# Nelumbo?



## BruceF (Aug 5, 2011)

I want to grow these in a 5 gallon pot this summer. So where would I get them, and what is the best way to grow them? Seeds? Anybody grown them from seed? What do they need? Full sun? Is there a preferred substrate? 
Any help would be appreciated. 
Thanks.


----------



## Michael (Jul 20, 2010)

Specialty retailers that sell water lilies usually sell _Nelumbo_ also. If you have any water garden stores in your area, that would be the first place to look. They are usually sold as potted plants, or dormant rhizomes if shipped.

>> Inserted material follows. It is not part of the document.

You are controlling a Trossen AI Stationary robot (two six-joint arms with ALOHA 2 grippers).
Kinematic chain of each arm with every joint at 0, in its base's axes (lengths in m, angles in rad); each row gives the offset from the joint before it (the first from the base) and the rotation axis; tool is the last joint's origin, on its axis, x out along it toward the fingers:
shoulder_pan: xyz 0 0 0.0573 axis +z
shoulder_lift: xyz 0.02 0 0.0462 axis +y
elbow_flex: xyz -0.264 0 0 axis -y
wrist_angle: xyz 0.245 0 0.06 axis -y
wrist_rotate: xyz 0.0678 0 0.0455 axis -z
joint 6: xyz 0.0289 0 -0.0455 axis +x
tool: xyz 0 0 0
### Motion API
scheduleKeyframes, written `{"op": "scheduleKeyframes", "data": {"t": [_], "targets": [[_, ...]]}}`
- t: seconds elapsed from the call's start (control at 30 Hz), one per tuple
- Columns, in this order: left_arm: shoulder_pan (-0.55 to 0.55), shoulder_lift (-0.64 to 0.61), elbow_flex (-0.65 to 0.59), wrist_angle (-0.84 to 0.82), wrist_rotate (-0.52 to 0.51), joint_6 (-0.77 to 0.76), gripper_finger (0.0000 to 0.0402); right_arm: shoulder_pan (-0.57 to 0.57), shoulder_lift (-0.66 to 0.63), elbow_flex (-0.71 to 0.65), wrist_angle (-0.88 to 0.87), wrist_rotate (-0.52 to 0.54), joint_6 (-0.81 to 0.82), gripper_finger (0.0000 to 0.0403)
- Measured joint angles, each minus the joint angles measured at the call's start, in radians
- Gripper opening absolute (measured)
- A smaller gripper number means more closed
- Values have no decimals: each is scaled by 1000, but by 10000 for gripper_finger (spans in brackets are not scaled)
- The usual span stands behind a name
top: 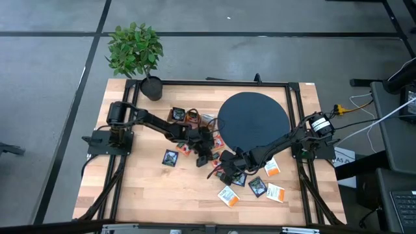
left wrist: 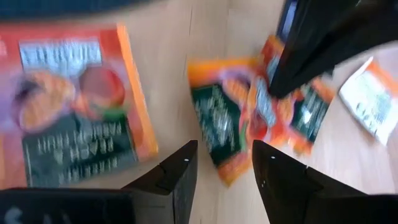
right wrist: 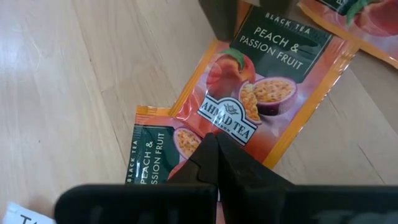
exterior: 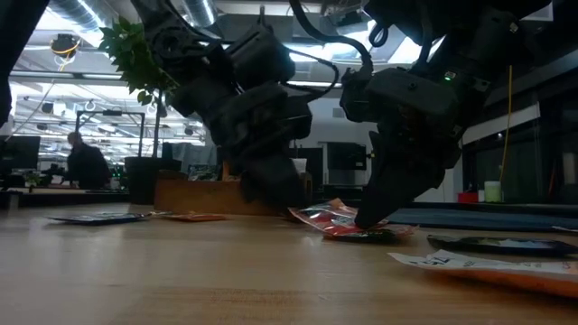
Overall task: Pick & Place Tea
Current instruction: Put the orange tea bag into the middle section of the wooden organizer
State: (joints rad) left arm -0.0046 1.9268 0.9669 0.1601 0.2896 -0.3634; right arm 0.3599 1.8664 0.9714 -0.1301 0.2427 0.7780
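Small flat tea sachets lie scattered on the wooden table (top: 143,188), among them a dark one (top: 170,157) and white-and-orange ones (top: 227,195). My left gripper (left wrist: 225,171) hangs open over the near corner of an orange-and-green sachet (left wrist: 227,118), one finger on either side of it. Another orange sachet (left wrist: 74,106) lies beside it. My right gripper (right wrist: 216,148) is shut, its tips down on overlapping peach-and-passion-fruit sachets (right wrist: 267,81). In the high view both grippers (top: 207,156) (top: 229,173) meet at the table's middle. My right gripper presses its shut fingertips (right wrist: 211,155) down on the orange-and-green sachets where the upper one's corner (right wrist: 205,127) overlaps the lower one (right wrist: 152,155). It comes slanting down from the table's right. In the low view the tip (exterior: 366,217) rests on a sachet (exterior: 348,227) lying on the table.
A big black round disc (top: 253,120) lies at the far right of the middle. A potted plant (top: 134,52) stands at the far left corner. A wooden tray (exterior: 194,194) stands behind the grippers. More sachets (top: 275,193) lie near the front right.
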Motion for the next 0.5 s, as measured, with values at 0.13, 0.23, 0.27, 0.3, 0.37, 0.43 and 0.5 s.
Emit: {"op": "scheduleKeyframes", "data": {"t": [0.13, 0.23, 0.27, 0.3, 0.37, 0.43, 0.5], "targets": [[-1, 2, 1, 2, 0, -1, 145, 0, 0, 0, 0, 1, 2, 0], [-1, 2, 1, 0, 5, -1, 134, 0, 0, 0, 0, 0, 1, 0], [-1, 2, 1, 1, 7, 0, 128, 0, 0, 0, 0, 0, 1, 0], [-2, 2, 1, 1, 7, 0, 121, 0, 0, 0, 0, 0, 1, 0], [-4, 2, 1, 1, 5, 0, 104, 0, 0, 0, 0, 0, 1, 0], [-4, 2, 1, 1, -15, 1, 84, 0, 0, 0, 0, 0, 2, 0], [-5, 2, 1, 1, -34, 5, 61, 0, 0, 0, 0, 0, 2, 0]]}}
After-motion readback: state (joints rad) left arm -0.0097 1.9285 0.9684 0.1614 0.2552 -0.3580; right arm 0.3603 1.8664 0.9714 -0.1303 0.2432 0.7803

It is possible to grow them from seed, but I've never talked to anyone who has done it.


----------



## BruceF (Aug 5, 2011)

I was kind of hoping I could get an early start on the weather and not have to wait for the local nurseries to start stocking these plants. It is interesting that google seems to have made searching for products harder recently. I did find some seeds offered on line but I haven’t found any plants yet.


----------



## miremonster (Mar 26, 2006)

I've found some by searching for "Nelumbo tubers", e.g. that in Alabama: http://tenmilecreeknursery.com/lotus-instructions-the-lotus-nelumbo-nucifera-c-32_37.html

There are lots of Nelumbo cultivars, also dwarf forms (I'm not famililar with them) and crossings between the American N. lutea and Asian N. nucifera, and much literature about cultivation.

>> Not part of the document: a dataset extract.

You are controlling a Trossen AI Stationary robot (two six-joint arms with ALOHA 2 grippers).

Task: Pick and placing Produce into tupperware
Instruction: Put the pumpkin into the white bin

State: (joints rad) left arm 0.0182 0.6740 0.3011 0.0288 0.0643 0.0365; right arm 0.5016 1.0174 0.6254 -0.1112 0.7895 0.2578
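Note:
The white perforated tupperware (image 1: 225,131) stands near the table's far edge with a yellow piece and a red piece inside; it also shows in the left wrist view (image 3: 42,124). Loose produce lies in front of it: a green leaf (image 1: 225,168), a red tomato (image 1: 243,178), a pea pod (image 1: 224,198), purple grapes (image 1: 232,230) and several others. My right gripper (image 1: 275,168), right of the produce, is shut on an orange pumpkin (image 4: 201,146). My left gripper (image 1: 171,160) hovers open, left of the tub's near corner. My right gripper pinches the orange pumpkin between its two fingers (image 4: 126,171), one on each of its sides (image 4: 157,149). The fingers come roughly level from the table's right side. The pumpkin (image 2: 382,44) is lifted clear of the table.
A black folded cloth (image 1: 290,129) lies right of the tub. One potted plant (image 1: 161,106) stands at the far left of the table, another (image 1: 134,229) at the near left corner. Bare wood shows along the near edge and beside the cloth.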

Surely one can get flowering lotus from well-developed rhizoms/tubers (it's important that the bud at the tip doesn't break off) within 1 season while growing them up from seeds will take more time.


----------



## BruceF (Aug 5, 2011)

Thanks for the link. I hadn't thought of those search terms.


----------



## Tugg (Jul 28, 2013)

If it's just in a 5g pot, how do you deal with mosquitos. I'd love to get some outdoor aquatic gardening going this summer, but with Texas heat I imagine small setups would overheat and kill any small fish in them.


----------



## BruceF (Aug 5, 2011)

Mosquitos have a 10 day cycle so once a week you need to change the water. Or you need fish to eat the eggs. Or you can do it all chemically.


----------



## Phil Edwards (Jan 22, 2004)

Bruce,

If you're ok with generic white or yellow flowering Nelumbo give LAERF a call. They usually have a ton of seeds in cold storage. Hell, they may even be ok with selling you some chunks of tubers out of their pond that's overrun with them. Ask for Dr. Gary D i c k (yes, that's his real last name, not a pejorative) and tell him you're looking to buy some native species to start growing for planting a pond in the spring. If he can't help you he'll know someone in the area who can. Joe Snow may be another alternative but I don't know if he's still in business.


----------